The only reasons I can think of, where this would be a problem is 1. if you have a very old server, for which you don't have the source code, in which case, I'm very sorry for your loss, but it's not a problem with Apigee.   Or 2. you are using Apigee to do something strange or impolite, in which case, please don't ask people here to help you with that. 

 

Hi Dino,

there is a third option which is my situation. My team and I are responsible for integrations with external applications so we have no control over the “backend” with this particular integration. This is the first we’ve encountered this issue and I was trying to achieve one of two things.

A. Figure out which application SHOULD be doing what. However, as you mentioned, the spec is loose so the responsibility could go either way.

B. Figure out if there is a workaround I can do in Apigee to accommodate this external application

 

I am attempting to contact The external application in question to see if this issue can be changed on their end as well but I’m not hopeful.

 

Thank you for your response.

Hello Dino,

you are right. The question is: how apigee managed MongoDB query, where in query string shuoud be a lot of characther that haven't to be decoded?

 

And so on, we have a SAAS product that explicit say

 

  • The client must not encode special symbols used in Resource Query Language (RQL). For example, some REST clients replace parenthesis ‘(‘ and ‘)’ respectively for ‘%28’ and ‘%29’, which is not compatible with the RQL parser.

 

 

 

we have a SAAS product that explicit say: The client must not encode special symbols used in Resource Query Language (RQL).

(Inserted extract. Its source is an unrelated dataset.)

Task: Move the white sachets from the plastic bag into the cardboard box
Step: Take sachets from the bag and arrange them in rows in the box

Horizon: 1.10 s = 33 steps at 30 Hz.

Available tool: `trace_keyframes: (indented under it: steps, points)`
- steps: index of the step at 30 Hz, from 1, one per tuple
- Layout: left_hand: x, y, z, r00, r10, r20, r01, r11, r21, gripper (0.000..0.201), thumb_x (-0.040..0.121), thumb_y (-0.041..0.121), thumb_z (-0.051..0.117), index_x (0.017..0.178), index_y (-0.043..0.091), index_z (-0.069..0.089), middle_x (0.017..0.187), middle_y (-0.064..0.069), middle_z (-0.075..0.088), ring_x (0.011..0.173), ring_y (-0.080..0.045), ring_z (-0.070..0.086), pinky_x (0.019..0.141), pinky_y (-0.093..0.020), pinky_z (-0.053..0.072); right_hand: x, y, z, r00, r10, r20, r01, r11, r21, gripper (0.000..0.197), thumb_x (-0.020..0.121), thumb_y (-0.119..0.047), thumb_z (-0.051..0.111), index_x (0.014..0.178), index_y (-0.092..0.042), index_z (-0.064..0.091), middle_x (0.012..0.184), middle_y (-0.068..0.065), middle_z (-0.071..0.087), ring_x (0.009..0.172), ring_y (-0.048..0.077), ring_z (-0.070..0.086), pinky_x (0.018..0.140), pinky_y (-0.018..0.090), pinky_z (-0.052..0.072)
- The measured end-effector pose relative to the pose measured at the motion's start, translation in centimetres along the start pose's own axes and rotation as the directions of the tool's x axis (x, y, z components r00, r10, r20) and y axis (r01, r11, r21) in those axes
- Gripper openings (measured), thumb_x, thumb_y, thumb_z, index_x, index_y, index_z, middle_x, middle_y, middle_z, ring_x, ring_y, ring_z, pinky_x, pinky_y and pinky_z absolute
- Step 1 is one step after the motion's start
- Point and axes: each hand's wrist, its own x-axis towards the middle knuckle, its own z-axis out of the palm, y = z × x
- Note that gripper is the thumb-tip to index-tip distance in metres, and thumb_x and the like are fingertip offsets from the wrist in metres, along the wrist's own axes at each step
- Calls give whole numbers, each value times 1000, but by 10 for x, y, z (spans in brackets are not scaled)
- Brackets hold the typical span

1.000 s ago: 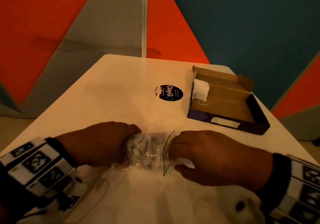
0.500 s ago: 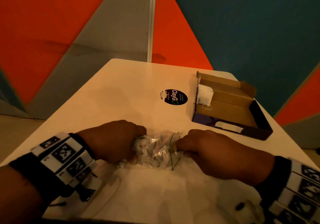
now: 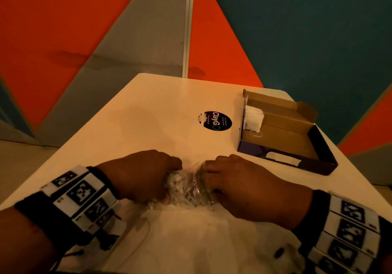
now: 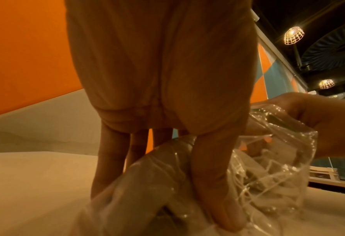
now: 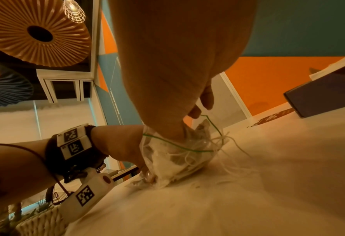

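A clear plastic bag with a green-edged mouth lies on the white table between my hands. It holds several white sachets with strings. My left hand grips the bag's closed end, thumb pressed on the plastic. My right hand has its fingers in the bag's mouth; what they touch inside is hidden. The open cardboard box stands at the far right with one white sachet in its left end.
A round black sticker lies on the table left of the box. Loose strings trail out of the bag's mouth onto the table. Orange, grey and teal wall panels rise behind the table's far edge.
My right hand has pushed leftward into the bag's mouth, so the hands are closer together and less of the bag shows. The left hand keeps its grip.
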Motion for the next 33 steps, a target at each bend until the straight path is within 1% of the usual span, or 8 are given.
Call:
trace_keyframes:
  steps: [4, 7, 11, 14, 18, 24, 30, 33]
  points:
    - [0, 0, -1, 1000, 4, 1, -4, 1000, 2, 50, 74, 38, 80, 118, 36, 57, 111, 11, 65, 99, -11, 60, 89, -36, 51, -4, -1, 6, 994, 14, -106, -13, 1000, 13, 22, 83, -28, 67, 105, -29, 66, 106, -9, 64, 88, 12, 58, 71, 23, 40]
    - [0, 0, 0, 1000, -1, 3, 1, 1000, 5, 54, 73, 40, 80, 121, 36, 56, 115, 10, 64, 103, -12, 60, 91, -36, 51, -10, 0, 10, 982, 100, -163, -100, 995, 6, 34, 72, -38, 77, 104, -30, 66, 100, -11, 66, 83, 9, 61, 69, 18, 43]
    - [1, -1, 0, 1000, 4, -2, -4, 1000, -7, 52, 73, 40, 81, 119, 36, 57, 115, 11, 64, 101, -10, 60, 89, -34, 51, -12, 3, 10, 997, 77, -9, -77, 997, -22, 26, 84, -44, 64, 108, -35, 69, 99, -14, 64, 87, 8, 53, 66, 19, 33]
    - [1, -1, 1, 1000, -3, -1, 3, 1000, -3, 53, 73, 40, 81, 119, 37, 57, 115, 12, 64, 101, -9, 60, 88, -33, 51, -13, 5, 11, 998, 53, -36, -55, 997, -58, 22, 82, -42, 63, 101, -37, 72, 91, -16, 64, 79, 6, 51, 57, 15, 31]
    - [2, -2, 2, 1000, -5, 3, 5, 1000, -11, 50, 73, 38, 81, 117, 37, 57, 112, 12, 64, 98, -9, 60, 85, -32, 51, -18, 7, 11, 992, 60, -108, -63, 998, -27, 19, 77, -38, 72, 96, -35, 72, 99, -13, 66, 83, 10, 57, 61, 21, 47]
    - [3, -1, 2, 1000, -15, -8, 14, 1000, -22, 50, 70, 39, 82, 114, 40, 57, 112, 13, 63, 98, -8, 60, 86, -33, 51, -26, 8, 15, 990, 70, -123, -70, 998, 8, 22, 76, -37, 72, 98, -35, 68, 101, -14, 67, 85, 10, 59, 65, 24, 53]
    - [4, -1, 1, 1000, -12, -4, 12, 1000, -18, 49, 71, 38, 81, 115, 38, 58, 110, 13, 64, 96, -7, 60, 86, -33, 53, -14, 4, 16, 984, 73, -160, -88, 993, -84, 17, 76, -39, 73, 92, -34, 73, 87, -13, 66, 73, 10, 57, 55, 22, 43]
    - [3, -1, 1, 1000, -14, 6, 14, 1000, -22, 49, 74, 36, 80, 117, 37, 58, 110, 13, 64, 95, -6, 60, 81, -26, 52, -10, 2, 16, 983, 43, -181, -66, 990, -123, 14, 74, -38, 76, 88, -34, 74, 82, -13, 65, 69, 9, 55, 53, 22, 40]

You have a SaaS product which says you must not encode parameters that explicitly MAY be encoded according to the HTTP Specs? Then I will go back to my earlier statement: I think the problem is with your server. It should decode properly.

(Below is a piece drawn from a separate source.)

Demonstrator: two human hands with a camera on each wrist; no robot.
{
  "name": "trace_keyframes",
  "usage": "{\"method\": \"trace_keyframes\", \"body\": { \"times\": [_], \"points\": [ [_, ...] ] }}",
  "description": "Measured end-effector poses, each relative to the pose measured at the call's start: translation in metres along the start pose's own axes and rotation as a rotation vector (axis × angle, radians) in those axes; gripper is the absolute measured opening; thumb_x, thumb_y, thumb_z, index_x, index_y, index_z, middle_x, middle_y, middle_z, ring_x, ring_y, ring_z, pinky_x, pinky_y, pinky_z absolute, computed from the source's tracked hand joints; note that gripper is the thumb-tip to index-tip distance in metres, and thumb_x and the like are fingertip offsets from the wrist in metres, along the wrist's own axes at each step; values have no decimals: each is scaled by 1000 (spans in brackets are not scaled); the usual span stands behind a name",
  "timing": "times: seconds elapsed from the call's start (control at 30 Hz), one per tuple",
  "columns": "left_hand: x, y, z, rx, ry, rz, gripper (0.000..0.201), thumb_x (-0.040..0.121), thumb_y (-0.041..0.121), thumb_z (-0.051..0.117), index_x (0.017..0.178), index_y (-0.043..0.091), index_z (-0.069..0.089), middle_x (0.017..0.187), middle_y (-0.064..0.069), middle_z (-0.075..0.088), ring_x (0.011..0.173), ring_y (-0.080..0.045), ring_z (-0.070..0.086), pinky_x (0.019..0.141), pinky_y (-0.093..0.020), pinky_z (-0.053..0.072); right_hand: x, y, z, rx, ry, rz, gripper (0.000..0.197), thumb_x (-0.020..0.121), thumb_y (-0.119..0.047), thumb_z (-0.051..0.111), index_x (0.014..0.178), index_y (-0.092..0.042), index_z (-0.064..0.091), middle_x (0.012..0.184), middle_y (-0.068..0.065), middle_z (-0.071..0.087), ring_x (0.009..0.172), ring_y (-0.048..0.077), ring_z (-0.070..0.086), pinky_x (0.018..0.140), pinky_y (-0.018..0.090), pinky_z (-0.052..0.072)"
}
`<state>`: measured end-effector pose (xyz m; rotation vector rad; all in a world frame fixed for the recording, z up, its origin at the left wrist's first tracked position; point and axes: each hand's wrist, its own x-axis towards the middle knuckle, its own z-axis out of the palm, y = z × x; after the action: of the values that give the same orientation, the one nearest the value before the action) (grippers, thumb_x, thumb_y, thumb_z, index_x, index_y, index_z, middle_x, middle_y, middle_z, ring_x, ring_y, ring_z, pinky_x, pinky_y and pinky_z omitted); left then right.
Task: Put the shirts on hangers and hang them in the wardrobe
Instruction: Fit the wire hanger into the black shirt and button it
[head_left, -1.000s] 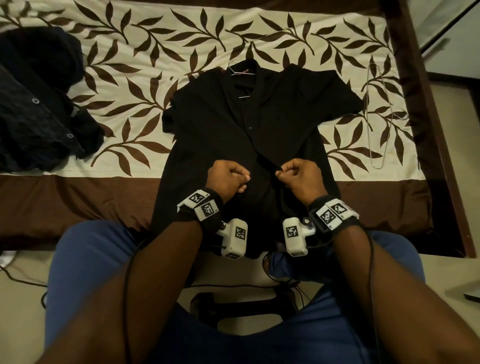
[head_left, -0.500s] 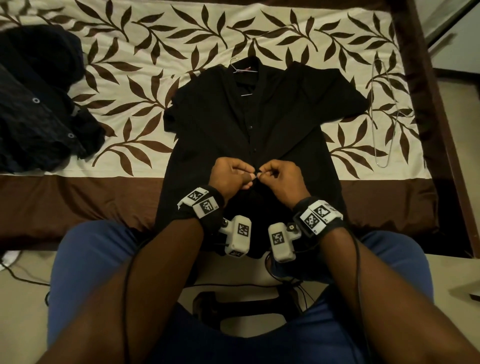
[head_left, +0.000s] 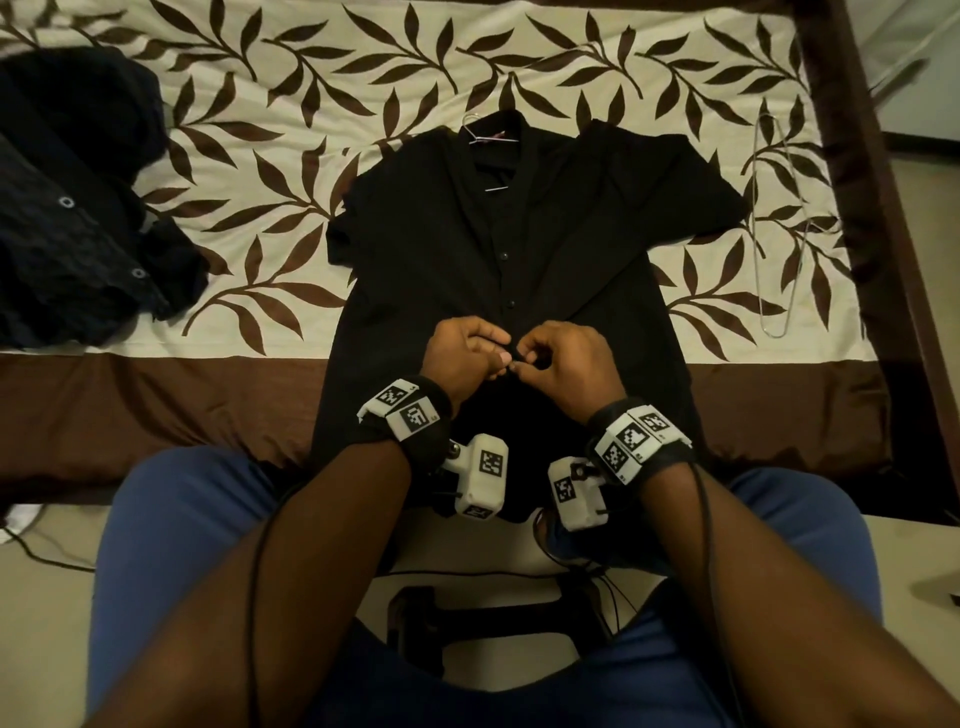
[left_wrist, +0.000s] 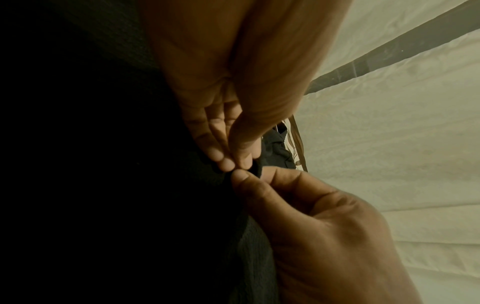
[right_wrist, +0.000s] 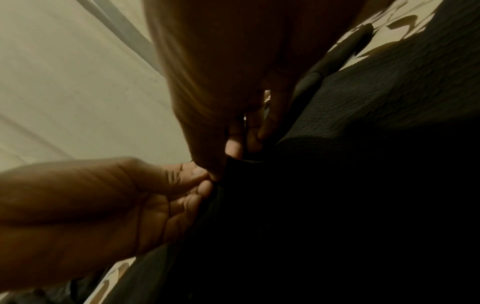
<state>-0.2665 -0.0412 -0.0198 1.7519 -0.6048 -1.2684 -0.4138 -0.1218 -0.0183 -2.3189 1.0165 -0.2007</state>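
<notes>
Black shirt (head_left: 509, 249) covers mid-bed; both hands meet at its front edge, left hand (head_left: 462, 358) and right hand (head_left: 566, 364) touching, no gap between. Bare bedspread (head_left: 291, 171) open on the shirt's left up to the dark clothes pile (head_left: 72, 208) at far left. Right of shirt: narrow strip, wire hanger (head_left: 774, 228) lying flat in it, bed frame (head_left: 878, 208) just beyond. Hanger hook (head_left: 475, 127) sticks out at the collar; open bedspread above it.
</notes>
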Motion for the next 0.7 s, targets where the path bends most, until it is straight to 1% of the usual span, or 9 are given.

how apigee managed MongoDB query, where in query string shuoud be a lot of characther that haven't to be decoded?

That seems like a conflict. You have two systems that observe opposite conventions. I don't have any suggestions for resolving that conflict.

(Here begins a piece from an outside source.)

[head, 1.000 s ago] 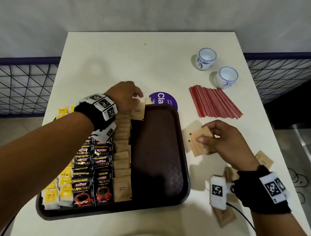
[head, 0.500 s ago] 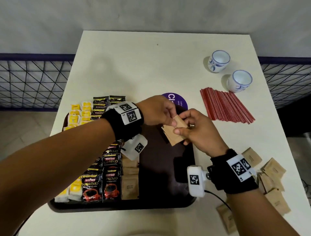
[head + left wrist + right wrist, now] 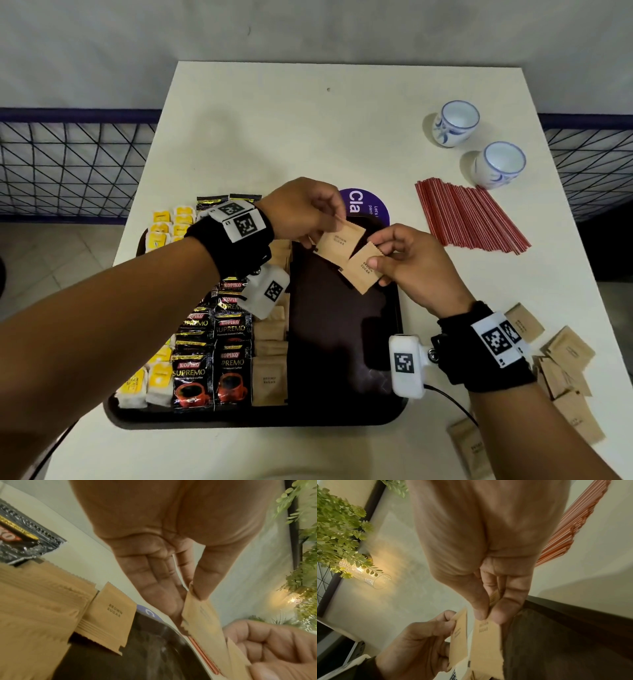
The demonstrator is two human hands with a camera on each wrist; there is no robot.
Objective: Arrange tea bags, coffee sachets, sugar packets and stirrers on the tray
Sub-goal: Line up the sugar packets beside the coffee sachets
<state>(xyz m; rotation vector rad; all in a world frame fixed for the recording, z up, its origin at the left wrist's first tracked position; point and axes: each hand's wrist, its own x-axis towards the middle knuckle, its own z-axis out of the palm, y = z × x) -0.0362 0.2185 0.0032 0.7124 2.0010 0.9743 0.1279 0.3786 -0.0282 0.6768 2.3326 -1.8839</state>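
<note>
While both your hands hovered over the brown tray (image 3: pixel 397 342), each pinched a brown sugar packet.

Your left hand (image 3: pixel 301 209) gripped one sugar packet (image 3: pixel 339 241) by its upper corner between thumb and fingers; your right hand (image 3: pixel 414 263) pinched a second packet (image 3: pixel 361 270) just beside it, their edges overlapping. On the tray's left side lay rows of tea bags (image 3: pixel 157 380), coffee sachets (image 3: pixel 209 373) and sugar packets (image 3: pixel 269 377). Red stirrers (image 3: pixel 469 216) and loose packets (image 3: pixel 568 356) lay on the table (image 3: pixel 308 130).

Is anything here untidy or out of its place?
Yes. Loose sugar packets lie scattered at odd angles on the table right of the tray, unlike the neat rows inside it. The red stirrers are also off the tray.
</note>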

We have multiple scenario in API integration

First scenario: SAAS platform that use RQL system. I can't say: hello xyz, please change your policy because we use APIGEEX

Second scenario: query on rest db (like but not only mongodb) with query like this

https://mydb-fafc.restdb.io/rest/people?q={"$and": [{"name": "Jane"}, {"last-name": "Cassidy"}]}

You are right when refer to HTTP Spec, but others APIGW solve this issue and surely APIGEE can't ignorate this kind of API rest calls

 

BR

 

If you are using restdb.io, would the codehooks mechanism allow you to perform the required decoding on the restdb side? 

https://restdb.io/docs/codehooks

 

Sure, J can also trigger a cloud function to do something, but, in my opinion these are workaraound. It should be better APIGEEX add some features to solve these scenarious

Thx a lot

Using the documented mechanism in restdb.io  to handle request decoding is "a workaround"?   I am  surprised by your reaction.

My view is that 98% of the internet encodes commas as %2C, and here you have called my attention to a system, restdb.io ,  that assumes commas are not so encoded.  But that system has a mechanism to handle this, and you can easily adjust that system with a tiny hook, to decode commas . And that would fix it.  Why would that be unacceptable?  Why should you want Apigee to solve the problem, specifically for restdb, when restdb has the mechanism to solve the problem, and it's documented and available? 

(You don't need to answer that question. It just feels very curious to me.)